Тщетно цеплялся он за свой сон.
— Глупости! — изрек он наконец приговор и разгладил усы тыльной стороной руки, словно пытаясь хоть этим движением отогнать от себя мучительные думы. — Н-да!.. Черт бы их подрал, можем начинать сначала!
Движения его были ритмичны и экономны. Мертвая плоская заготовка, натянутая на колодку, принимала постепенно форму живого башмака. Фицек приколотил гвоздиками края заготовки к колодке и к стельке. Гвозди торчали кругом, высовываясь на три четверти своей длины. Фицек отмотал длинную нить от серого клубка, который висел на стеллаже, сложил ее вчетверо и начал сучить. Наступил на один конец сученой нити, другой взял в зубы и, будто струну, натянул пальцами левой руки. Правой рукой прижал смолу к нити, провел по ней раз, два, до тех пор, пока она не почернела, не превратилась в дратву. Тогда он выплюнул ее — дратва одрябла, а Фицек намотал кончик ее на жесткий волос. Потом прижал башмак к колену и ткнул кривым шильцем между гвоздями. Шильце вошло и вышло, оставив две дырочки. Щетина влезла в одну и вылезла в другую дырочку, потянув за собой расслабленную дратву, которую мастер натягивал почти до скрипа. Дратва оставила на его пальцах следы, похожие на нотную бумагу. Это было больно. Через полчаса шов был закончен. Фицек поставил башмак гвоздями книзу, и он стал похож на терзающуюся сомнениями сороконожку.
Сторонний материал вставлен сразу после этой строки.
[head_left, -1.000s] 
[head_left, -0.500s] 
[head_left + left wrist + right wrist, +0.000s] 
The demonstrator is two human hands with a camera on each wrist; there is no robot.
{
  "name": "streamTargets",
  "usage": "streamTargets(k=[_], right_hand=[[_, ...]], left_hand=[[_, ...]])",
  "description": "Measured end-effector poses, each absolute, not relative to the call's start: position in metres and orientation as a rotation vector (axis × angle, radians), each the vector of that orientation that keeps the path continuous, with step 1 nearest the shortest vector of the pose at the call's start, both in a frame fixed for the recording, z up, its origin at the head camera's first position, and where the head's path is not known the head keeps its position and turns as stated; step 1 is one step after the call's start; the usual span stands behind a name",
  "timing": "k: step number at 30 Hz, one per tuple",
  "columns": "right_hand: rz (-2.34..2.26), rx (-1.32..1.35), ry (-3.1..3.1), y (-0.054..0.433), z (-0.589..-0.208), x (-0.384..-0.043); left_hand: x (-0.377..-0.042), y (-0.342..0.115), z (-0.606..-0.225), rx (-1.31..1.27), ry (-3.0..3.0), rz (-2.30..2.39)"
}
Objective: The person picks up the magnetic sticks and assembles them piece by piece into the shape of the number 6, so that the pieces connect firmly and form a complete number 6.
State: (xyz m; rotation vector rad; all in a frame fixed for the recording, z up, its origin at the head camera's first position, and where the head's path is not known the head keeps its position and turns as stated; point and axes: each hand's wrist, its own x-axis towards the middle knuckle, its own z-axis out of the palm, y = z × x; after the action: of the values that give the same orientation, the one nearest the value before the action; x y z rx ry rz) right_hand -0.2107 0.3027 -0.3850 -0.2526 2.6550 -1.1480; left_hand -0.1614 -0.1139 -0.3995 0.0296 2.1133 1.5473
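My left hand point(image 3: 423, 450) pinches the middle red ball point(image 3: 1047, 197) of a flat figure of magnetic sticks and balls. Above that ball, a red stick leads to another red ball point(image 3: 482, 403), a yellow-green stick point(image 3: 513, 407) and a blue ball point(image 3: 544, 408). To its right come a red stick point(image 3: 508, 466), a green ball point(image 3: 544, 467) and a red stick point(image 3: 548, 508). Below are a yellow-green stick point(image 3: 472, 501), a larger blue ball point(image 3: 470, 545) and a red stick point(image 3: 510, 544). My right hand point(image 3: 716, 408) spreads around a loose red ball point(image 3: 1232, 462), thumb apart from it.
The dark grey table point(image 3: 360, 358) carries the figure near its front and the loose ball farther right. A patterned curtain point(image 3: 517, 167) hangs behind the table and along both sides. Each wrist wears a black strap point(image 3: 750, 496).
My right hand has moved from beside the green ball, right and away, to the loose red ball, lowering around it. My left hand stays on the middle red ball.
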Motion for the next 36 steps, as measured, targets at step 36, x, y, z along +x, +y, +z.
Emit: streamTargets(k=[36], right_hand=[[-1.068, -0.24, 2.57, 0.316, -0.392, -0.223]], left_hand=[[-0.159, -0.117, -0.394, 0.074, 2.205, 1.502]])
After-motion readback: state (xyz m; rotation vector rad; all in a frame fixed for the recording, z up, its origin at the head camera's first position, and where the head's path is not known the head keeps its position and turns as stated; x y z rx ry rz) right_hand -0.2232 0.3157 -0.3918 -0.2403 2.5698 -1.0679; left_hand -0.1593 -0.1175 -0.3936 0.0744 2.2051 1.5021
Г-н Фицек разглядывал ботинок, брал его в руки, вертел, рассматривал спереди, сзади, сбоку. Наконец пришел к выводу, что все в порядке. Тогда он выдернул клещами из колодки все сорок ножек. Поставил опять на пол недоделанный башмак, который тяжело плюхнулся назад, так как каблука еще не было. Г-н Фицек положил на колени толстую картонку, нарисовал на ней подошву и начал вырезать. Жесткий картон скрипел, сопротивлялся и поддавался ножу с большим трудом, чем упругая и уже смирившаяся со своей участью подошвенная кожа. Г-н Фицек бранился. И в картонку и в бога. Слов не жалел. Они так и выскакивали у него изо рта, но теперь их выталкивали не только думы о солдатах, томившихся на фронте, угрызения совести и страх, но прежде всего гордость мастера: ведь этой картонной подошвой его обесчестили и как сапожника и как ремесленника.
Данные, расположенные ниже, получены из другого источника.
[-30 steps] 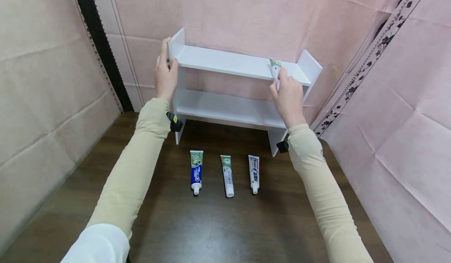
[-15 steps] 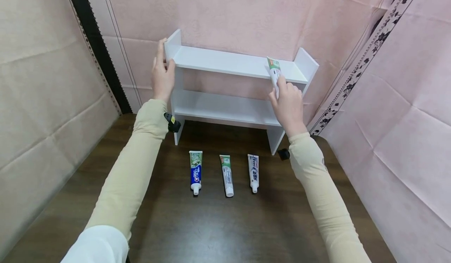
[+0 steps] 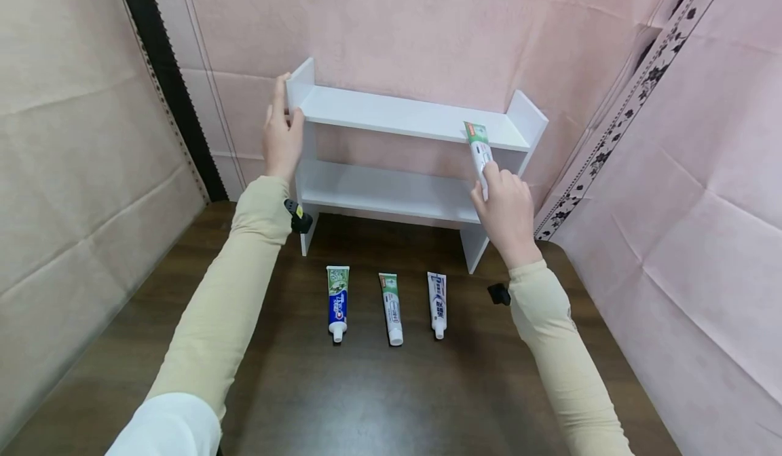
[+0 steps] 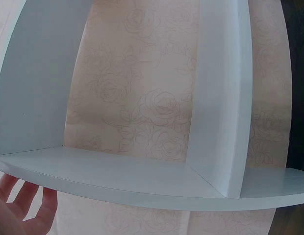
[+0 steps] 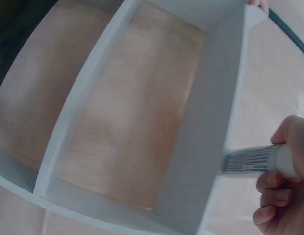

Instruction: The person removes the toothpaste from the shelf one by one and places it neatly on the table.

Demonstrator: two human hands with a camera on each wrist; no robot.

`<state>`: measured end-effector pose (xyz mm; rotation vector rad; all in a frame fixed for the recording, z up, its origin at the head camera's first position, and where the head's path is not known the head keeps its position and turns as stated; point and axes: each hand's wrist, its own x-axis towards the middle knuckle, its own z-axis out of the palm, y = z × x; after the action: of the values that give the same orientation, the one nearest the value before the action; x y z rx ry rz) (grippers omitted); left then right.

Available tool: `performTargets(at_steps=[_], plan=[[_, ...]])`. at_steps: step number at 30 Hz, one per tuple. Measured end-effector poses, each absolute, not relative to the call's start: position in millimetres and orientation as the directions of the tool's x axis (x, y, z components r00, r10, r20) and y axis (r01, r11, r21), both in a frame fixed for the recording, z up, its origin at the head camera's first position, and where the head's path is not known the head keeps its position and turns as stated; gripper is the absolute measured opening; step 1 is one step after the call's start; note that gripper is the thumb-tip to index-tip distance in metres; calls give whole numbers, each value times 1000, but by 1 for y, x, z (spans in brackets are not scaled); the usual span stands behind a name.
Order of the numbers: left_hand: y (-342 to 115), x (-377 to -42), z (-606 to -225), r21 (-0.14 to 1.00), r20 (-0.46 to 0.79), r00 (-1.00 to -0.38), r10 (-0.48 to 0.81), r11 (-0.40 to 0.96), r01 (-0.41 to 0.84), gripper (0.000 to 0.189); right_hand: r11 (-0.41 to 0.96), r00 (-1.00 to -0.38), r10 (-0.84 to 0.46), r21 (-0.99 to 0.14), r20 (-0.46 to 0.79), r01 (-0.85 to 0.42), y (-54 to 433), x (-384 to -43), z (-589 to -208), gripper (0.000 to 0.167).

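Note:
My right hand (image 3: 508, 215) pinches a green-and-white toothpaste tube (image 3: 480, 154) near its cap end. The crimped end points away from me, before the right part of the white shelf's upper board (image 3: 391, 111). In the right wrist view, thumb and fingers close round the tube (image 5: 250, 160), and its far end meets the edge of the board. My left hand (image 3: 284, 140) rests against the outer face of the shelf's left side panel (image 3: 302, 86). The left wrist view shows those fingers (image 4: 46, 208) touching the panel, fairly straight.
Three toothpaste tubes lie in a row on the dark wooden table (image 3: 366, 402): a blue-and-green one (image 3: 338, 303), a green-and-white one (image 3: 392, 310) and a white one with dark print (image 3: 437, 305). Pink cloth (image 3: 415, 28) hangs behind the shelf.
My right hand has drawn back toward me with the tube, lower in the head view, exposing more of the tube. The left hand stays on the side panel. The head view has shifted slightly.

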<state>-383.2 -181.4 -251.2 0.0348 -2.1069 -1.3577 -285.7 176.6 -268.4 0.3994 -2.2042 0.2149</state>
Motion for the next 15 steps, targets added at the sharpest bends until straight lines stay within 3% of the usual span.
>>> performTargets(at_steps=[2,6,9,15], plan=[[-181,-384,-251,828,488,-804,-340,471,304,55,929,-599,-191,-54,778,-367,180,-279,-270,18],[-181,-384,-250,829,492,-799,-346,465,310,55,884,-667,-62,-270,742,-382,187,-268,-275,28],[-181,-385,-250,821,506,-791,-344,475,319,54,837,-682,25,-388,731,-385,192,-262,-281,32],[-182,-385,-252,822,505,-793,-341,470,322,54,824,-659,28,-390,752,-410,196,-250,-292,32]])
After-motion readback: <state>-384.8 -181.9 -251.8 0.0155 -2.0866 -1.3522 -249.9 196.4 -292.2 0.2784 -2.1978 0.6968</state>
«Чтоб они провалились!» — вздохнул Фицек и поднял плюхнувшийся на задницу башмак. Намазав клейстером стельку, он приклеил к ней вырезанную подошву. Шпандырем прикрепил колодку к ноге. И теперь началось то, что не только дети, но г-н Фицек любил больше всего. Он ударял молотком по деревянной ручке стального шильца, острие вонзалось в подметку, вытаскивал шильце, приставлял к дырочке деревянный гвоздик, стукал по нему молоточком, и гвоздик по самую макушку погружался в дырочку. Гвоздики влезали по очереди, и под конец подошва напоминала уже разрезанный вдоль огурец.
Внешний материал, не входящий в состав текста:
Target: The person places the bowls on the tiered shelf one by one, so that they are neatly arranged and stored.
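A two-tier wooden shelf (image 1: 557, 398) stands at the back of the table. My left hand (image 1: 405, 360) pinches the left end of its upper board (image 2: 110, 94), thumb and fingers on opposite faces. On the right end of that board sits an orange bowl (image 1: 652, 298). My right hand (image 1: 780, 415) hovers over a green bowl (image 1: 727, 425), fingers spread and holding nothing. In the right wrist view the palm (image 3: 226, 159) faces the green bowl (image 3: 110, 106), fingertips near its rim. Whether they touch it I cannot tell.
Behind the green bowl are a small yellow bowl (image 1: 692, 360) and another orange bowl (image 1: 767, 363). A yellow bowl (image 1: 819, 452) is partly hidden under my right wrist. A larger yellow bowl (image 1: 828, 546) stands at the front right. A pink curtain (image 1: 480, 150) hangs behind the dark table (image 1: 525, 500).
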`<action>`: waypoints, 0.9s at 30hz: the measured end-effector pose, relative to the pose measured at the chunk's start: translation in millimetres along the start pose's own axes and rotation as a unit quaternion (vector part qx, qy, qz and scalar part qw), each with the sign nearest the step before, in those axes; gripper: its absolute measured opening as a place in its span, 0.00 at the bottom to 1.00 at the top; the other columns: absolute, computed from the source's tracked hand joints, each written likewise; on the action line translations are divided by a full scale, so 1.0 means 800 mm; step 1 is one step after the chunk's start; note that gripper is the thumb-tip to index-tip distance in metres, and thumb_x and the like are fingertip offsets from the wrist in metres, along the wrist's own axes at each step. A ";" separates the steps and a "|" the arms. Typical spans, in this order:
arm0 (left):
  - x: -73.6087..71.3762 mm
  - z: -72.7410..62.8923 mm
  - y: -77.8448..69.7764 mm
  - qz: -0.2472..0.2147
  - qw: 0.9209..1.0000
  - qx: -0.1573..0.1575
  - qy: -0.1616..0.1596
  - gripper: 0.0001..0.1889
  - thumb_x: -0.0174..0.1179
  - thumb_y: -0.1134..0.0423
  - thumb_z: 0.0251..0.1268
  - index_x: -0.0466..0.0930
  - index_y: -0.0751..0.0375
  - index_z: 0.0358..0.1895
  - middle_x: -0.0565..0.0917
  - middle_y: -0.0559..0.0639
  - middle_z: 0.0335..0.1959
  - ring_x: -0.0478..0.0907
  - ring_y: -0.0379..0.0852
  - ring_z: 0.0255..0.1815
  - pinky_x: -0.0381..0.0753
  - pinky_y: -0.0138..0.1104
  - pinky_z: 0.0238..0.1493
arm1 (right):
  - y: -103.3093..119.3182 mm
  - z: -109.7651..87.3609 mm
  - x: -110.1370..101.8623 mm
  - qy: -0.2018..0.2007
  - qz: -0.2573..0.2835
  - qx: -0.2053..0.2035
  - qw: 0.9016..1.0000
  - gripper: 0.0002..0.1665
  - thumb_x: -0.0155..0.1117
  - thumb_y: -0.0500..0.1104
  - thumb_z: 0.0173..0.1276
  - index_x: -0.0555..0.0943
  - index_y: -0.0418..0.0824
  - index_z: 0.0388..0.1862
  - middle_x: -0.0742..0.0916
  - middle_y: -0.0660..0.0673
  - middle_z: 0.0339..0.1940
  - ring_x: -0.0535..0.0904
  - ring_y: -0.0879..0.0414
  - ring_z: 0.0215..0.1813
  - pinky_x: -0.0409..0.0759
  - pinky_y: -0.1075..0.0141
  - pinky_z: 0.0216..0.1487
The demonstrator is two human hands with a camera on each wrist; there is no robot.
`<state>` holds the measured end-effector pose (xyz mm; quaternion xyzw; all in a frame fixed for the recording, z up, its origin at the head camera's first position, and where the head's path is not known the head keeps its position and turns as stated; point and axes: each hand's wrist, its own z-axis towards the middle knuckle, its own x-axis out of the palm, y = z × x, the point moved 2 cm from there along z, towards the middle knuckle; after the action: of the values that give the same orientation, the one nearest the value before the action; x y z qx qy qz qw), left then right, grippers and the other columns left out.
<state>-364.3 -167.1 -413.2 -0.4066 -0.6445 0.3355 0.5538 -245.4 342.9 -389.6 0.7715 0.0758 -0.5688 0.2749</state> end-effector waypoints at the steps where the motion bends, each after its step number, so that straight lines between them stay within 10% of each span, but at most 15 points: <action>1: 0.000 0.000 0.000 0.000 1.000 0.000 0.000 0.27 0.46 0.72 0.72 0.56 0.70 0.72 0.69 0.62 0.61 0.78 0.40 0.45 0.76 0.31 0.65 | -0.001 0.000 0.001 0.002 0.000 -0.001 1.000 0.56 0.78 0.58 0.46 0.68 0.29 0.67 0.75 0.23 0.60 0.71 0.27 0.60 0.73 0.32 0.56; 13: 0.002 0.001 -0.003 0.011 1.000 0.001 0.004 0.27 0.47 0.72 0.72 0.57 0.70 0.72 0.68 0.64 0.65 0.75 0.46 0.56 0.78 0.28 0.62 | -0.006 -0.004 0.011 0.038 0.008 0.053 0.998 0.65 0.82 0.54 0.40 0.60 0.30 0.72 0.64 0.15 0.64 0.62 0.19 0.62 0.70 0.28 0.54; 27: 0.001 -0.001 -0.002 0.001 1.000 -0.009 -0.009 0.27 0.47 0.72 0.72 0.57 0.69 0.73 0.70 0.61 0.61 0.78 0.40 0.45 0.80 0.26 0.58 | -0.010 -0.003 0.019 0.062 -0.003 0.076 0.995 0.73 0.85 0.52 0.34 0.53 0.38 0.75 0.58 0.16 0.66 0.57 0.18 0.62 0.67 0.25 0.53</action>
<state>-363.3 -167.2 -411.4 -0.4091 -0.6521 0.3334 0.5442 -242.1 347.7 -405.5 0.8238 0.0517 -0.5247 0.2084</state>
Во время работы Фицек словно сливался с башмаком. И все-таки башмак оставался для него башмаком лишь до той поры, покуда не был готов. Тогда он превращался внезапно в три кроны сорок филлеров, которые за неделю умножались во столько раз, сколько выстраивалось на этажерке уже чужих ему пар башмаков.